#### [Problem statement]
Copy out the listing that follows, exactly, without its pictures.

#### [Source data]

━━━

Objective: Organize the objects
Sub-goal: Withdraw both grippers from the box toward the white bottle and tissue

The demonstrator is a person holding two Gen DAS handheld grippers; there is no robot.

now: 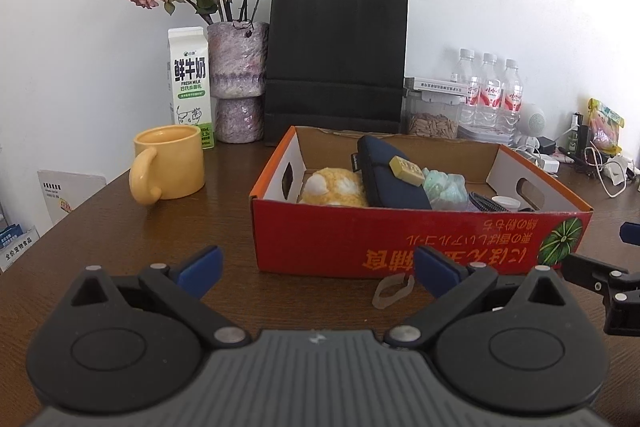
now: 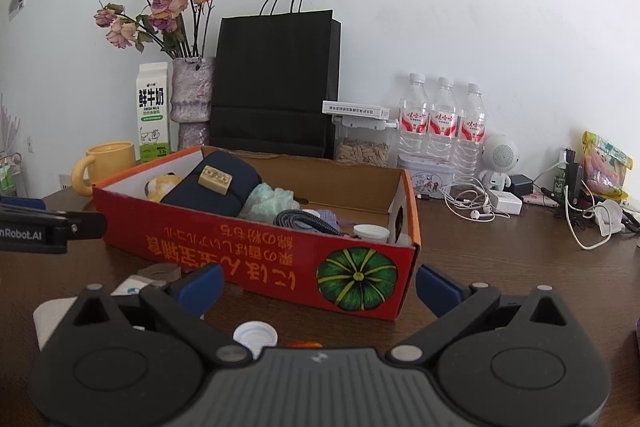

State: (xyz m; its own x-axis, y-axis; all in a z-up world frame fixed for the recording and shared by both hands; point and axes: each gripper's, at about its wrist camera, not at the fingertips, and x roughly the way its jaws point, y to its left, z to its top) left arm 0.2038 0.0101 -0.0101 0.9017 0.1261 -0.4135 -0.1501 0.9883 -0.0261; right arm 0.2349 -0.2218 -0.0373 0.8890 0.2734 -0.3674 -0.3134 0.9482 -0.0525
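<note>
Hovering low over the wooden table (image 1: 120, 227), both grippers are spread wide and hold nothing. The left gripper (image 1: 318, 273) faces the red cardboard box (image 1: 400, 239), with a loop of clear tape (image 1: 390, 293) just before its right finger. Near the right gripper (image 2: 319, 287) lies a white bottle cap (image 2: 255, 337), close to its left finger; the box stands just beyond.

Brown wood table (image 1: 224, 187): red box (image 1: 400, 243), yellow mug (image 1: 172, 163), milk ctn (image 1: 190, 83), poss. rubber band (image 1: 390, 291).
</note>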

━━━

#### [Written response]
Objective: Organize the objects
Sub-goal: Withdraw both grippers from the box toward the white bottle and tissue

The demonstrator is a person holding two Gen DAS handheld grippers; there is no robot.

now: 
now: 

State: (xyz m; its own x-axis, y-axis; all in a z-up world frame fixed for the recording and shared by both hands; point and axes: each gripper's, at about its wrist camera, not at the fingertips, and x roughly the way its jaws point, y to its left, z to its top) left arm 0.2038 0.0101 -0.0101 0.9017 0.1261 -0.4135 -0.1501 0.9883 -0.0261; right arm 0.2349 -0.2218 -0.0373 0.8890 0.2734 -0.3674 -0.3134 0.9482 -0.0525
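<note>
Hovering low over the wooden table (image 1: 120, 227), both grippers are spread wide and hold nothing. The left gripper (image 1: 318, 273) faces the red cardboard box (image 1: 400, 239), with a loop of clear tape (image 1: 390, 293) just before its right finger. Near the right gripper (image 2: 319, 287) lies a white bottle cap (image 2: 255, 337), close to its left finger; the box stands just beyond.

Brown wood table (image 1: 224, 187): red box (image 1: 400, 243), yellow mug (image 1: 172, 163), milk ctn (image 1: 190, 83), poss. rubber band (image 1: 390, 291).
</note>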

Nothing else remains for this exercise.